In relation to Ukraine, it’s accurate and necessary to say that the president abused the power of his office, but both the details and the real-world way this affects ordinary Americans — what this actually looked like — both need to be kept in focus.  The secretive diplomatic blackmail effort undertaken by the likes of gonzo Trump lawyer Rudy Guiliani, hapless EU Ambasssador Gordon Sondland, and others are damning and easy to describe as the skullduggery it was.  As for the impact on Americans — well, the goal was to make sure that the majority of Americans who oppose Trump would be deprived of a free election and the power of the vote in 2020, by allowing the president to kneecap a strong contender for the Democratic nomination.  The president wants to make sure he gets re-elected by any means necessary, which means screwing the majority of Americans out of their voting rights.  The president was acting like authoritarian garbage, and this should be part of the indictment, but I don’t think Democrats would go wrong in emphasizing the personal assault on millions of Americans: one day, the idea was that we would all see an interview with the Ukrainian president talking about how corrupt Joe Biden and his son are, not realizing that this was something he had been pressured to say in order to stay on the American president’s good side.  It would have been Trumpist propaganda, but none of us would have known.

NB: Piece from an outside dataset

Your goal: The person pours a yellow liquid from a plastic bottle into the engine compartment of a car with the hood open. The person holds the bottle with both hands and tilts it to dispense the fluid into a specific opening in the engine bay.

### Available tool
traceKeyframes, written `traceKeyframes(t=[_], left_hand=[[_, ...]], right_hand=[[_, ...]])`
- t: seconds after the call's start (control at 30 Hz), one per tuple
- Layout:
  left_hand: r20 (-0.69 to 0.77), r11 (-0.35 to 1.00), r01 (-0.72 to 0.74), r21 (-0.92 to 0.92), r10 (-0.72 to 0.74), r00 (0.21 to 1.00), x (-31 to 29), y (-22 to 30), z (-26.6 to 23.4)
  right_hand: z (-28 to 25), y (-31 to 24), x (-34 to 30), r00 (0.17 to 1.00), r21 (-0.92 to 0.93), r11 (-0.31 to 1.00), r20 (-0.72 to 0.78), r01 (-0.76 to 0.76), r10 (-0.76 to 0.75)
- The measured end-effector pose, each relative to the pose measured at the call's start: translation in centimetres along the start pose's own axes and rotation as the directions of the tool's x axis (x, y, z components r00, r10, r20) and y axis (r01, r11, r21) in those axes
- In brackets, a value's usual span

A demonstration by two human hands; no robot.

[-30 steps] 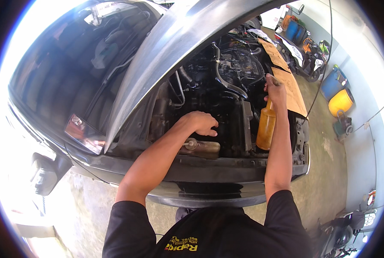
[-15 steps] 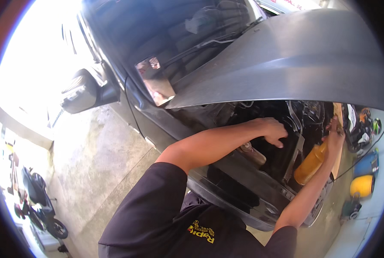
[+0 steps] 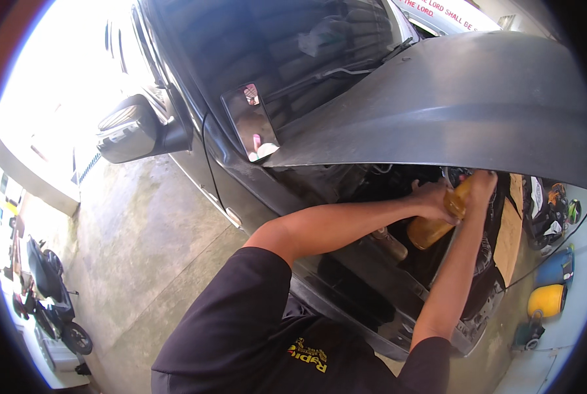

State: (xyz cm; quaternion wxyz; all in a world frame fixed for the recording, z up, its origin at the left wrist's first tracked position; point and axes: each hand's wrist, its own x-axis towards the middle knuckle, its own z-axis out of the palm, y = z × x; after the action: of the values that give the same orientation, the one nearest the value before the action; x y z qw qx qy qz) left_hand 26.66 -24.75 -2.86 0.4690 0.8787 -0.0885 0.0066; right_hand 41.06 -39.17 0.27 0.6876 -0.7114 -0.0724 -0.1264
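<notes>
A yellow-amber plastic container [image 3: 430, 232] is held at a slant over the engine bay, under the raised hood [image 3: 438, 118]. My right hand [image 3: 482, 187] closes round its upper end, near the hood's edge. Against its middle part, my left hand [image 3: 431, 201] has its fingers curled onto the container. Part of the container is covered by my fingers, and what lies beneath its upper end is hidden. Beside it, nearer me, a dull metallic rounded part [image 3: 391, 244] sits in the engine bay [image 3: 405, 177].
The dark car's fender [image 3: 241, 190] and side mirror [image 3: 129, 131] are at left. A wooden board [image 3: 509, 230] stands at the bay's right end. Along the right wall are a yellow container [image 3: 547, 300] and a blue container [image 3: 556, 268]. A motorcycle [image 3: 50, 289] stands far left.
My right hand has brought the yellow-amber container leftward and up into the bay. My left hand, earlier empty above the bay, has moved right and now grips it too.
</notes>
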Motion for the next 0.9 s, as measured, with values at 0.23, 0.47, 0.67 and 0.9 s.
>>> traceKeyframes(t=[0.23, 0.47, 0.67, 0.9], left_hand=[[0.066, 0.987, 0.133, -0.091, -0.128, 0.99, 1.8, -6.0, 1.5], [0.174, 0.979, 0.126, -0.158, -0.098, 0.98, 2.8, -5.8, 2.8], [0.199, 0.972, 0.142, -0.186, -0.104, 0.974, 2.8, -6.6, 2.3], [0.219, 0.962, 0.145, -0.23, -0.094, 0.971, 2.8, -7.0, 2.5]], right_hand=[[5.3, -2.0, -6.6, 0.985, -0.084, 0.988, 0.107, -0.127, 0.136], [4.2, -0.3, -6.4, 0.982, -0.245, 0.962, 0.116, -0.118, 0.15], [5.2, -1.1, -7.3, 0.984, -0.222, 0.97, 0.122, -0.1, 0.129], [5.0, -1.1, -6.9, 0.992, -0.383, 0.921, 0.066, -0.076, 0.109]])
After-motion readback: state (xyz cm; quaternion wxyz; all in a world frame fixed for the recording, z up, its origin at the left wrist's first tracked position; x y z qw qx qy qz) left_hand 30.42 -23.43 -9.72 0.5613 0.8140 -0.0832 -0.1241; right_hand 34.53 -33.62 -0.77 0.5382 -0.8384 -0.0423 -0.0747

Finally, so long as Ukraine is central to the impeachment, Democrats need to make the plight of Ukraine visceral and urgent for Americans.  It is still not sufficiently understood by Americans that Ukraine was invaded by and is currently at war with Russia.  Ukrainians continue to die in combat.  Support of Ukraine is a commonly held bipartisan position; the president’s willingness to screw Ukraine for personal ends is an impeachable act in and of itself, even separated from the pressure campaign to screw Joe Biden.  The fact that Trump’s actions have all been to the benefit of Russia, from undermining President Volodymyr Zelensky by embroiling him in scandal, to withholding weapons from a country that, again, has literally been invaded by Russia, is of a piece with other pro-Russian actions by Trump, and the Democrats are well-served by keeping the larger Putin-Trump entanglement in the mix.  Overall, making Ukraine’s struggle and importance to the U.S. as real as possible will serve the impeachment effort.  Trump’s corrupt acts were over matters of life and death, and he should never be allowed to weasel out of this basic fact.  (A recent letter from Speaker Nancy Pelosi to House members with an impeachment update highlighted Ukraine’s vulnerability, which gives optimism that the Democrats have a good idea of how important this angle is in making the case for impeachment).  

The Democrats can’t let an overemphasis on solemnity detract from presenting a narrative of the shocking and scandalous nature of the Ukraine story.  In his opening statement to congressional investigators, the U.S. chargé d’affaires to Ukraine, William Taylor, described going to the front lines of the Ukraine-Russia conflict, and his strong feelings knowing that the weapons the Ukrainians were expecting had been put on hold by the White House for reasons he did not yet fully understand.  At the most basic level, this is a riveting tale, and the Democrats should not hold back from highlighting the patriotic efforts of Americans like Taylor who tried to do the right thing in the face of presidential conspiracy.  From an ambassador peering into enemy territory, to how close Americans came to being inundated with Trumpist propaganda about Joe Biden had the plot come to fruition, the vivid details of Trump’s corruption will help persuade more and more Americans that the president needs to go.